For the first time in weeks, I didn’t feel weighed down by decisions. Because deep down, I already knew, and the surprising reaction from my dad and Adam’s sincerity only grounded me in my choice. But I’d probably known since Paul tried to turn a heartbeat into a problem to be solved with a pill.

I wasn’t here to figure things out anymore.

I was here because this was where everything felt right, even when life wasn’t.

I traced my fingers over the scar on my forearm, on my neck, wondering whether my heart, like my body, had also been fractured during the crash, and that was what pulled me toward another broken soul.

“You always did prefer watching to waiting, King.”

I turned at the voice—calm and vaguely familiar. James. Nickname: Echo.

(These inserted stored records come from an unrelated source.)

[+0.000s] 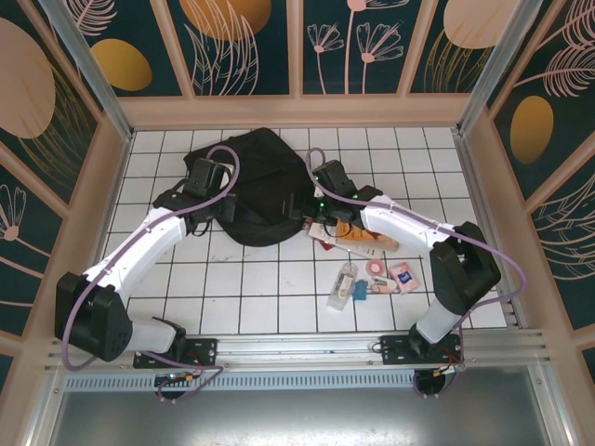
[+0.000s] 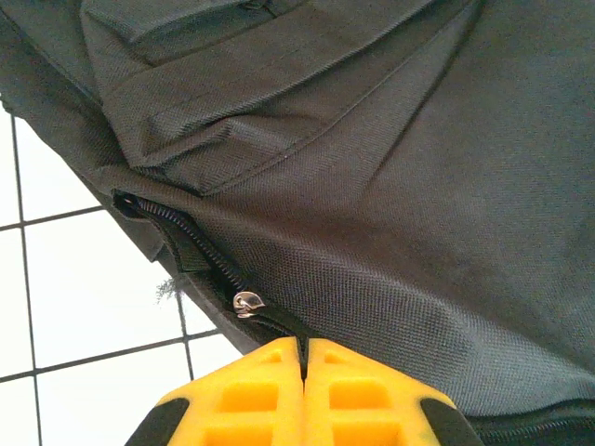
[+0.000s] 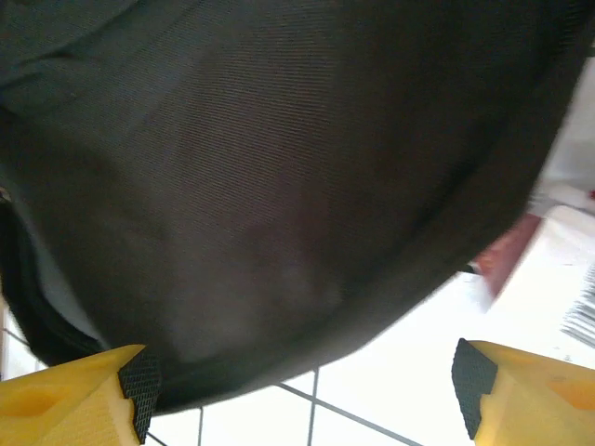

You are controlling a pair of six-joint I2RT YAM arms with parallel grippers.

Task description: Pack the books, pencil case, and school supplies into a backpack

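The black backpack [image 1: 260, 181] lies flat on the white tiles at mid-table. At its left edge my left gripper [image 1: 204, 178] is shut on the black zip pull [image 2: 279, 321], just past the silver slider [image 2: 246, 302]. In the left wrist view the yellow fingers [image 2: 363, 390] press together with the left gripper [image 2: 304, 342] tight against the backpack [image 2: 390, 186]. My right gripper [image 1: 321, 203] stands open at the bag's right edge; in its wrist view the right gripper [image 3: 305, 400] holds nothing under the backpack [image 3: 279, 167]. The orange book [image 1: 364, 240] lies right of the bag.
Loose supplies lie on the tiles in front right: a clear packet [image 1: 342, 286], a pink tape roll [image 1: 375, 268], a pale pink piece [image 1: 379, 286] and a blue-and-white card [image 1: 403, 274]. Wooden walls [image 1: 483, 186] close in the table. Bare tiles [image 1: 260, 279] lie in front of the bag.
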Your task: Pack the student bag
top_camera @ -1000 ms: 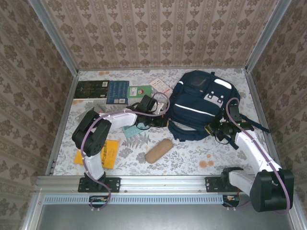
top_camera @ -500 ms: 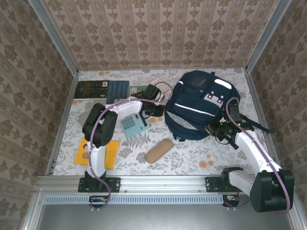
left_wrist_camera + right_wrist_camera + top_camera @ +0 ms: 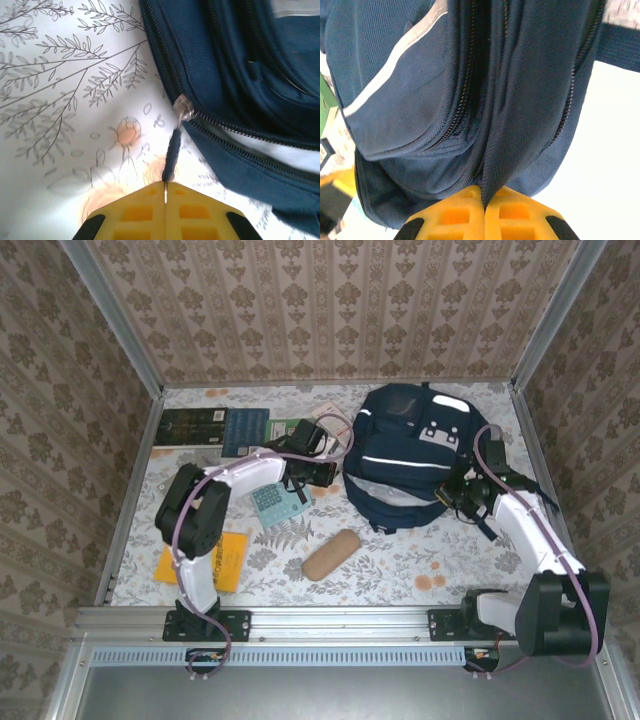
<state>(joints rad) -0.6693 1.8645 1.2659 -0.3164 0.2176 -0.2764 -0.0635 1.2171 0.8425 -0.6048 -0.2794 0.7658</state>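
table (image 3: 400, 562): floral-print top
far right: navy student bag (image 3: 410, 452)
far left: dark book (image 3: 190, 426), blue book (image 3: 245, 430)
middle: teal calculator (image 3: 272, 503), brown pouch (image 3: 331, 554)
near left: yellow booklet (image 3: 224, 558)

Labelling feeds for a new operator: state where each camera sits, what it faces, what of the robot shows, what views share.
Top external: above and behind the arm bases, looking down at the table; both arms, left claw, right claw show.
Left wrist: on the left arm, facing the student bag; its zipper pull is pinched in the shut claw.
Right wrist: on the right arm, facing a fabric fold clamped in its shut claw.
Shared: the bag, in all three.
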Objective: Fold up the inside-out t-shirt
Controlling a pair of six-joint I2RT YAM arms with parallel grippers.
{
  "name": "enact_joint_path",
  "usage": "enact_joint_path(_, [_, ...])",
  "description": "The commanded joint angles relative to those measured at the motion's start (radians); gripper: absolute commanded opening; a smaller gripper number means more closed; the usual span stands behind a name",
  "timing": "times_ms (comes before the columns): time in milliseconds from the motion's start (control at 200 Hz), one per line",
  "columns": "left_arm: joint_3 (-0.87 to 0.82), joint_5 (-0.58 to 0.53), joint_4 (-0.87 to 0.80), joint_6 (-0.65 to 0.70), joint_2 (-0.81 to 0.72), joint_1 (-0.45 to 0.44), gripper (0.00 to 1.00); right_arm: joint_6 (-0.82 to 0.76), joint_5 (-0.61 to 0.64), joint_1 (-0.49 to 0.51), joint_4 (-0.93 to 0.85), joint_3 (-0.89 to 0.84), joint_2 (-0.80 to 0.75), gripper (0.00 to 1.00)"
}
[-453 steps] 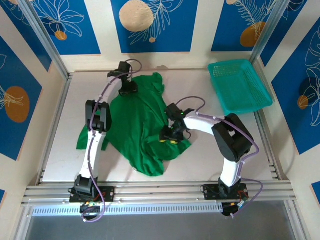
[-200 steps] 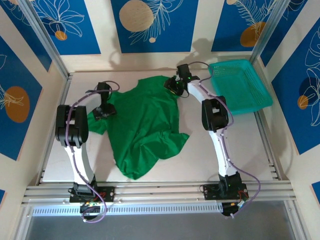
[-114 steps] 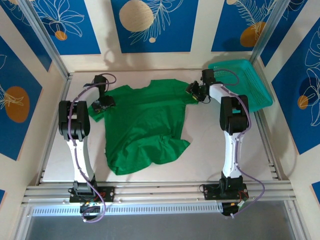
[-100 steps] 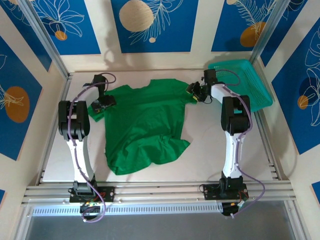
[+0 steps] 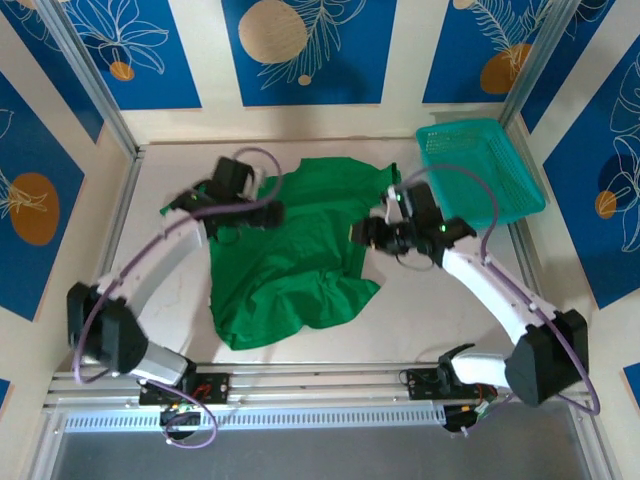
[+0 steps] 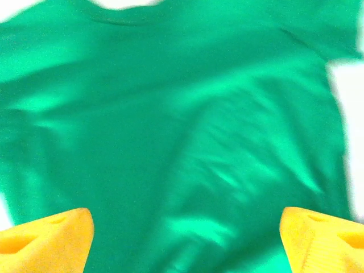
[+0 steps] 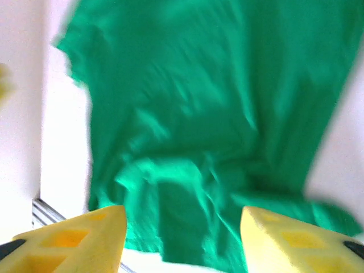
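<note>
The inside-out t-shirt (image 5: 290, 250) lies spread mid-frame on the surface (image 5: 440, 320), its near hem bunched at lower centre; folding over that lump would likely skew the fold. Farther up, the left claw (image 5: 265, 212) gapes wide and the right claw (image 5: 362, 232) stands open, both empty; a shallow pinch could slip off the cloth.

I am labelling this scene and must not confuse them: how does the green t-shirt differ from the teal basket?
The t-shirt is bright green, the basket teal. The t-shirt lies spread and wrinkled mid-table; the basket has raised mesh walls. The t-shirt is central, the basket at the far right corner. Both rest on the table.
</note>
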Motion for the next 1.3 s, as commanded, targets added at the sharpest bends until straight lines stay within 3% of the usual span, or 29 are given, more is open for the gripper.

One of the instructors from flight school that I’d seen here a couple of months ago, his jacket zipped up against the fall chill, clipboard in hand. Aviator glasses. Tan from all the summers spent here.

I offered a small smile. “Some things don’t change.”

He studied me for a moment, reading between the lines like good pilots do.

“We’ve missed seeing you out here,” he said, nodding toward the hangar. “When you’re ready, perhaps we can take a self-launch glider first to take things slow. You know, this place isn’t going anywhere, and I’ll be happy to take you up there.”

I swallowed the lump that rose unexpectedly in my throat. “I know.”

He didn’t ask why I’d been gone. Didn’t mention the crash landing, or why my wings had been grounded longer than they should’ve been. He gave a short nod instead—the kind that said you’ll get there, before walking back toward his office.

I stayed a little longer, watching as a tow plane rumbled to life, pulling a glider toward the taxiway.

The sky stretched vast and indifferent above it all, no flat clouds, like it had space for every version of me: the girl who once flew, the woman standing here now, and whoever I was becoming.

As the glider lifted, silent and steady, I felt it deep in my bones: I wasn’t done here.

Not with flying. Not with life. I pushed my hair back from my face, took one last look at the horizon, and walked to the old familiar pickup.

The future wasn’t waiting: it was already unfolding, one steady breath and two heartbeats at a time.